> [Problem]
Transcribe the lines below exactly. No image belongs in the transcription.

> [Data block]
Start of Block

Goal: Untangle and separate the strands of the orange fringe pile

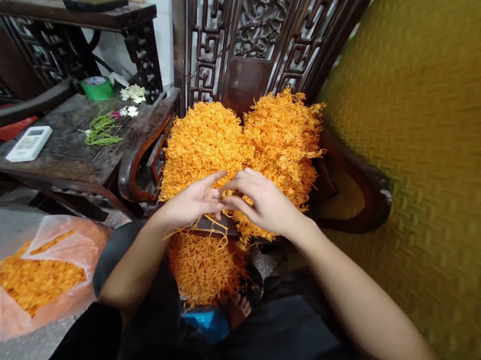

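Head view shows both hands meeting over the front edge of a carved wooden chair. Left hand and right hand pinch the same few orange flower strands with fingertips nearly closed, other fingers loosely curled. Behind them two heaps of orange garland fill the seat; more strands hang below.
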A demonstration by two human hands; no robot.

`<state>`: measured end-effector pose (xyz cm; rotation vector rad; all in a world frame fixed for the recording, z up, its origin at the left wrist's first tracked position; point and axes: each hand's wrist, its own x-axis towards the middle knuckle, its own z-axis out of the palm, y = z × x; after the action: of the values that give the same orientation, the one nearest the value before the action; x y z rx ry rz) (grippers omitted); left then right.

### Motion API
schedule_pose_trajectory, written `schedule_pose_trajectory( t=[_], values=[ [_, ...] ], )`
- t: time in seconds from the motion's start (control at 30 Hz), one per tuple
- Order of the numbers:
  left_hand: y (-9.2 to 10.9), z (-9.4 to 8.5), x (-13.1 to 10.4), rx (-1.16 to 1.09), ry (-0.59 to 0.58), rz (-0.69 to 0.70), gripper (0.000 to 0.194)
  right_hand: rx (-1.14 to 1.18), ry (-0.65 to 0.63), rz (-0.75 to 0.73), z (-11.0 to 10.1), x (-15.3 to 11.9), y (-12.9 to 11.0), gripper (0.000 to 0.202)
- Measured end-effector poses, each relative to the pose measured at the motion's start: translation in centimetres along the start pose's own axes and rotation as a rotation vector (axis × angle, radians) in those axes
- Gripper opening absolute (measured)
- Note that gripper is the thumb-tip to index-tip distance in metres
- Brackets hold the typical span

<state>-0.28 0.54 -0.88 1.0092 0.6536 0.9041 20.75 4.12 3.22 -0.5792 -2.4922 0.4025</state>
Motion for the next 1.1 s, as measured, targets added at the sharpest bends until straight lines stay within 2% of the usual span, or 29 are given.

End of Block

> [Answer box]
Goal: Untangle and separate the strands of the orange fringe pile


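Head view shows both hands meeting over the front edge of a carved wooden chair. Left hand and right hand pinch the same few orange flower strands with fingertips nearly closed, other fingers loosely curled. Behind them two heaps of orange garland fill the seat; more strands hang below.
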A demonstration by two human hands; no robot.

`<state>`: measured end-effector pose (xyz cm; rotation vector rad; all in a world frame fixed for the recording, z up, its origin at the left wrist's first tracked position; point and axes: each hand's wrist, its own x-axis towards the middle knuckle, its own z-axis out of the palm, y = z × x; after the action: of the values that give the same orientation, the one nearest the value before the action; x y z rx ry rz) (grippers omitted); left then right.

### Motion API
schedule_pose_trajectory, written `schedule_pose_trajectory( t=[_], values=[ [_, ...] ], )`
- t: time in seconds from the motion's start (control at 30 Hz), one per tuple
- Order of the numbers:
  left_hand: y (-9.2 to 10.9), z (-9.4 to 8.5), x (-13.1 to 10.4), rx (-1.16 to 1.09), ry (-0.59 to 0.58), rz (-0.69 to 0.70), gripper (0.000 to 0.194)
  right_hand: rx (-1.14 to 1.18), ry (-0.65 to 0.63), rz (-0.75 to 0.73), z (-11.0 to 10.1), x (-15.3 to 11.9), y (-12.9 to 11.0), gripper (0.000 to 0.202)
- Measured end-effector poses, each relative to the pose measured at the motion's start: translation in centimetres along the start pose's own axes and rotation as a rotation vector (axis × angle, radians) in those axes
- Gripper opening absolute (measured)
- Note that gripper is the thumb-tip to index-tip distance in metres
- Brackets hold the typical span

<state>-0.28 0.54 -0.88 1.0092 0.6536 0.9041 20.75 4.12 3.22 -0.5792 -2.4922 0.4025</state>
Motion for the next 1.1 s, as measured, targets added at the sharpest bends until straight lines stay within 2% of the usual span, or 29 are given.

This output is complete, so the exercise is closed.